Policies to help to deal with the problem were considered at a scheduled No 10 summit yesterday, chaired by Gordon Brown and attended by Jacqui Smith, the Home Secretary, Beverley Hughes, the Children’s Minister, Lord Hunt, the Justice Minister, as well as police chiefs and local government leaders.

It was the first of a series of meetings to tackle the issue. Mandatory minimum jail sentences for carrying knives and requiring people to give information if they are aware that people have illegal weapons are among the ideas under discussion. Mrs Smith has asked the Serious Organised Crime Agency to look atways to curb the importation of illegal weapons.

After the 90-minute meeting, the Prime Minister said: “Make no mistake about this — the people responsible will be tracked down, they will be arrested and they will be punished.” He said that the Home Office would be earmarking ten areas for an intensive campaign against gun and knife crime. The areas will be announced next week.

Mr Brown added that families would be offered greater support. “The vast majority of young people are decent and law-abiding. They too want to feel safe and secure on our streets. Where there’s a need for early intervention, we will work very intensively with those families so that young people are deterred from going into gangs and guns and knife crime,” he said.

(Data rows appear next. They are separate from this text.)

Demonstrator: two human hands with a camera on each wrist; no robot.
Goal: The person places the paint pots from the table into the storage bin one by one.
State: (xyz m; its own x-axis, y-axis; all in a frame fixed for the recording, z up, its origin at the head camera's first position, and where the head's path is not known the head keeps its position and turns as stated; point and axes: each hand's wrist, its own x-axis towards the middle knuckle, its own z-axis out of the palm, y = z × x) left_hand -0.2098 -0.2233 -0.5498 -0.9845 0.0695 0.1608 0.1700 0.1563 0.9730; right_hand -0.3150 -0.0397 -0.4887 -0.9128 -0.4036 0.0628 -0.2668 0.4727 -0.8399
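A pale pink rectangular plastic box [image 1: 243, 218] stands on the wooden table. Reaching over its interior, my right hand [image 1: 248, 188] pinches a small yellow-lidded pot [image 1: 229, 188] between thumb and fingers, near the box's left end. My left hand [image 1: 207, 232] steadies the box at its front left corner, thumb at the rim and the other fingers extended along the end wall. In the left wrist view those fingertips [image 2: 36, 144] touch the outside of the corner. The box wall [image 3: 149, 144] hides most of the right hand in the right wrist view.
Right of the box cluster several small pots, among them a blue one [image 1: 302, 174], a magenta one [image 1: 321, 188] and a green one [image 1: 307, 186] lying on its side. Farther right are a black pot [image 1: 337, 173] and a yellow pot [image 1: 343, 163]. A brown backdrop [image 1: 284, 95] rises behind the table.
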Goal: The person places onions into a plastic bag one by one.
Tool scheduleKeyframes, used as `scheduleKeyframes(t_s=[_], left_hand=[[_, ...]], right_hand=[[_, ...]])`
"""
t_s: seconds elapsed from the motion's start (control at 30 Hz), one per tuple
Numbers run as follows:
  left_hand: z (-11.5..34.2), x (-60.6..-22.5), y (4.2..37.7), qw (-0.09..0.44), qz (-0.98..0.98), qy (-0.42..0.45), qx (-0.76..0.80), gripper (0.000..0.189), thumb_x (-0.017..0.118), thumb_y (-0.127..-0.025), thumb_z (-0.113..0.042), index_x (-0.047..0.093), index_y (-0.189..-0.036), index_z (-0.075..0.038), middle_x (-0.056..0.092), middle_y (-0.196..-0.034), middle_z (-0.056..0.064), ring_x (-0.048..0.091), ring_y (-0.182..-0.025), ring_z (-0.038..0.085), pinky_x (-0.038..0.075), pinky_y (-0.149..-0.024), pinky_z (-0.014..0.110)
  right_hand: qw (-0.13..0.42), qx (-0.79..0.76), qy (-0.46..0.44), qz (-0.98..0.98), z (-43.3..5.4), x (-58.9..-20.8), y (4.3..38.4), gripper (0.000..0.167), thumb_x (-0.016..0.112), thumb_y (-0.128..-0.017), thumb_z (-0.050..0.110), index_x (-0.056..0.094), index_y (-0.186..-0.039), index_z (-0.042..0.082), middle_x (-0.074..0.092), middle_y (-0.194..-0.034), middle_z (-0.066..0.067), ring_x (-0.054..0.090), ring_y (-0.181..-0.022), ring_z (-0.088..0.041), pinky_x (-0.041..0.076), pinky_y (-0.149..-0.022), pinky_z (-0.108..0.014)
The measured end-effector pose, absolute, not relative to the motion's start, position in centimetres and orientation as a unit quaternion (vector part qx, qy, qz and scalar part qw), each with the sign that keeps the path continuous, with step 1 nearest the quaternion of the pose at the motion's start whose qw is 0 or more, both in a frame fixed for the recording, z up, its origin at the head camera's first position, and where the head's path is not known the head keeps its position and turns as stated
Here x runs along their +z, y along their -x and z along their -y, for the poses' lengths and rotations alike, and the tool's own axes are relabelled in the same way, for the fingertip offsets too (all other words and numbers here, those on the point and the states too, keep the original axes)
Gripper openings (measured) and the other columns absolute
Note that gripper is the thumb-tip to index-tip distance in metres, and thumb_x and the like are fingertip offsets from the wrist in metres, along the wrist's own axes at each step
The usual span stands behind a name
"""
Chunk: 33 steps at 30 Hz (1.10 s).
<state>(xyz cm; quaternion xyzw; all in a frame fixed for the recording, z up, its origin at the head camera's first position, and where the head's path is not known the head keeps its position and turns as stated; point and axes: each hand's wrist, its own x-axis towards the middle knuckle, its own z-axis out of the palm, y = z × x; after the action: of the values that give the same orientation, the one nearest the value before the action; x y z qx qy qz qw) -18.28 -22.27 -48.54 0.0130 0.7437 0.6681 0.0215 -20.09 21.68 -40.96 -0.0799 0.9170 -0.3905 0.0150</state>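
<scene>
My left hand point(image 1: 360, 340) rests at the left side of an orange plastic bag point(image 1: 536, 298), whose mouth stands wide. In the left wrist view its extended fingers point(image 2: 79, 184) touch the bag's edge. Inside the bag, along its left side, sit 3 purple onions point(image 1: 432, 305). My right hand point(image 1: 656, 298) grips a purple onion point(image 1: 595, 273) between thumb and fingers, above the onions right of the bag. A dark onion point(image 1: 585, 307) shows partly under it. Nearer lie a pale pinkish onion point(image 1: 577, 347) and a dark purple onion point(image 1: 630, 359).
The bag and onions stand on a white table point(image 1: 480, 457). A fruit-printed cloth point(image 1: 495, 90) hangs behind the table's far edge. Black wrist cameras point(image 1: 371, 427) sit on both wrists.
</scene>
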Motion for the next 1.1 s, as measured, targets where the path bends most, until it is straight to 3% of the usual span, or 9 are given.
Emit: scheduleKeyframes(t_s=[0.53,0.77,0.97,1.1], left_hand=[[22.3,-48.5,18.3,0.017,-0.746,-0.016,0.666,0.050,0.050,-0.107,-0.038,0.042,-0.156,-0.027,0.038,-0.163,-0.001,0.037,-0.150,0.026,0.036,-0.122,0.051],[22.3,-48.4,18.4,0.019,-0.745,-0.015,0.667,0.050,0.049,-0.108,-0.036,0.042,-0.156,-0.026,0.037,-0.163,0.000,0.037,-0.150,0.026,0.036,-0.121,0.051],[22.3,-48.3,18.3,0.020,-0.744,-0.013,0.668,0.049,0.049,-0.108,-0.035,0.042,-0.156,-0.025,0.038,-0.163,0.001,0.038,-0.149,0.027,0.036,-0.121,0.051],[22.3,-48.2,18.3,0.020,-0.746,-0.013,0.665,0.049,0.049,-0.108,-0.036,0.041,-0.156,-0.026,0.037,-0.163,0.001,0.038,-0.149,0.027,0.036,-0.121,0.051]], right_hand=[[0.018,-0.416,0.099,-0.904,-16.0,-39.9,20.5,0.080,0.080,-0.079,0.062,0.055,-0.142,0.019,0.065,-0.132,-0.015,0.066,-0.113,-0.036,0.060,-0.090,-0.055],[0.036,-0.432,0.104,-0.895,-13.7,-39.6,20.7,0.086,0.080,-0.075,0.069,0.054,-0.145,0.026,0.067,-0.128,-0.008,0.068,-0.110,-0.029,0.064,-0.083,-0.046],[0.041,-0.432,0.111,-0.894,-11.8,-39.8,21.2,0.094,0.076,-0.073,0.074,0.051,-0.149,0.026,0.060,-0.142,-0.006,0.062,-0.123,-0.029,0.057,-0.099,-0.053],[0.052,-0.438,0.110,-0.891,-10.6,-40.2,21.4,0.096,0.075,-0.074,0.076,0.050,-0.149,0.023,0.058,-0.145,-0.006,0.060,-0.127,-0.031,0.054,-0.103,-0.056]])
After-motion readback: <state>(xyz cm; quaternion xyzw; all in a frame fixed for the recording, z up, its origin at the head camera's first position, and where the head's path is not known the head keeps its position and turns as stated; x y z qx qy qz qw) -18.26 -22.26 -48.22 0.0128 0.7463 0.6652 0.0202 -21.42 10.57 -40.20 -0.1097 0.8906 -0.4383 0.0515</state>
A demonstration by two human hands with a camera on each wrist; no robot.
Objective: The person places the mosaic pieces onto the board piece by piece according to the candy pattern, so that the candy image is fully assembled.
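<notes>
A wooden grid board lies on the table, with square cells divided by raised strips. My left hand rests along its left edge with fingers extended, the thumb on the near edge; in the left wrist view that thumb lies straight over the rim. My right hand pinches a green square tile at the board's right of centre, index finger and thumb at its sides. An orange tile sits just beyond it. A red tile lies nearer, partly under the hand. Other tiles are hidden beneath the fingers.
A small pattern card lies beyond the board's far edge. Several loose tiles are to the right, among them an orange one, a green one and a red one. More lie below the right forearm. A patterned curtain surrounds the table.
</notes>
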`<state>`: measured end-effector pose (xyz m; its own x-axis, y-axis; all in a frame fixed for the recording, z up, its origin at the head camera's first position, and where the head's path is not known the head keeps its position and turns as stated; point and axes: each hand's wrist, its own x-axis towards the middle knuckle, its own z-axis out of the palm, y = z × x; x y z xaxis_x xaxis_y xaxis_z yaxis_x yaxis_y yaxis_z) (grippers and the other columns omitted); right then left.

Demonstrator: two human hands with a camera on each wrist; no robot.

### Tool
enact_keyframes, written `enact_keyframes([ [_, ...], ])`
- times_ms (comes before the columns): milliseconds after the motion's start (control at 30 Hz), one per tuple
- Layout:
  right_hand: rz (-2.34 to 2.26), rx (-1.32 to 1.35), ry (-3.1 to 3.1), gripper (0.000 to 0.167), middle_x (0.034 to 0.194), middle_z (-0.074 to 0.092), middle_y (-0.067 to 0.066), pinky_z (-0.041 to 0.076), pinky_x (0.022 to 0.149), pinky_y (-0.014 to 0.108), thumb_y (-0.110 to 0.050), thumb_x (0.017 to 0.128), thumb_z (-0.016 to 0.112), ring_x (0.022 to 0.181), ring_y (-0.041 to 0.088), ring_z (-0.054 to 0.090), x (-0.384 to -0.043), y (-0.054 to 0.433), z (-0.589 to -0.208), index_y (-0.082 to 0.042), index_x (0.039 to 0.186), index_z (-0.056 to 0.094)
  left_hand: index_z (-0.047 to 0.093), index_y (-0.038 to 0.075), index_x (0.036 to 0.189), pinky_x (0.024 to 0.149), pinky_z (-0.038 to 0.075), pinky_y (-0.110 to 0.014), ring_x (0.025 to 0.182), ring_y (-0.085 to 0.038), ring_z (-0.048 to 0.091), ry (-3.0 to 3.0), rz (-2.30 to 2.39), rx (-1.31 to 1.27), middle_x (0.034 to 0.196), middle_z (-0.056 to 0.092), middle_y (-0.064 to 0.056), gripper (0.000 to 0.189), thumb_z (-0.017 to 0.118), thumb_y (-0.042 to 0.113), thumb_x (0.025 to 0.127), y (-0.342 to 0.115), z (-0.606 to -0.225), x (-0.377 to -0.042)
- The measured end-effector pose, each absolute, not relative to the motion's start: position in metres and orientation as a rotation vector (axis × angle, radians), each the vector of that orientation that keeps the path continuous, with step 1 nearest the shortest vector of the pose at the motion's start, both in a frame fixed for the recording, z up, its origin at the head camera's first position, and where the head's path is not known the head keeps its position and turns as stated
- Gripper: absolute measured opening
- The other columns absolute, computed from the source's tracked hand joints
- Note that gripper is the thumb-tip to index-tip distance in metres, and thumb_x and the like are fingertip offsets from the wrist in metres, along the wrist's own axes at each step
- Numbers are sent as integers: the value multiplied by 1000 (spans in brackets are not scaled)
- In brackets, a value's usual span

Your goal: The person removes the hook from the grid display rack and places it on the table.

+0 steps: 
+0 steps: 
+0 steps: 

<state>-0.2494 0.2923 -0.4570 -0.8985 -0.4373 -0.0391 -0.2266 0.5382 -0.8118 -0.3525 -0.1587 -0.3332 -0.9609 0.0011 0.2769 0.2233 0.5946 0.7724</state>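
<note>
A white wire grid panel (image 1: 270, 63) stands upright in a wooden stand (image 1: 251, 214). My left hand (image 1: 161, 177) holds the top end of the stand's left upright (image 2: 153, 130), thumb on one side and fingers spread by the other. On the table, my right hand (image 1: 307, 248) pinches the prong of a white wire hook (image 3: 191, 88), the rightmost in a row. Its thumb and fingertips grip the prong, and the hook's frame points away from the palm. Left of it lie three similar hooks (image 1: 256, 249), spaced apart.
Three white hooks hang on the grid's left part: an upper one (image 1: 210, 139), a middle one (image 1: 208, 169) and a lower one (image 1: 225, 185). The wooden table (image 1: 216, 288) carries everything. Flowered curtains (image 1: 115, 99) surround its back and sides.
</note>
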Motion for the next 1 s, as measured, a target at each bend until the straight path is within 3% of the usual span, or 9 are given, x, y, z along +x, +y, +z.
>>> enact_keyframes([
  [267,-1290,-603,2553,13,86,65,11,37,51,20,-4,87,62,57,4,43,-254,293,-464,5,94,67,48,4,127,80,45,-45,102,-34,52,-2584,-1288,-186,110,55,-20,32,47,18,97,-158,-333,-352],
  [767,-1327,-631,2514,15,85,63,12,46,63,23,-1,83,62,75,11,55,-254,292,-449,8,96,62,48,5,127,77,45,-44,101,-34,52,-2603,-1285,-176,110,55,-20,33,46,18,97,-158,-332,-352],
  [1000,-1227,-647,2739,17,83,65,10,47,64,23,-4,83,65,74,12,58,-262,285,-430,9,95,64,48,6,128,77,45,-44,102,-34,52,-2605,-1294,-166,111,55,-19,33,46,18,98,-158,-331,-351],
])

Mrs Smith has outlined a range of measures, including the increased use of Acceptable Behaviour Contracts and a crackdown on the sale of alcohol to under-age children. The Government has issued guidance to police and local authorities on how to use the contracts — written pledges to improve behaviour — effectively.

David Cameron said that social breakdown would be the central theme of the Conservative election manifesto. Sir Menzies Campbell, leader of the Liberal Democrats, called for a “change of atmosphere” in communities with gang violence, but said that there was “no simple solution”.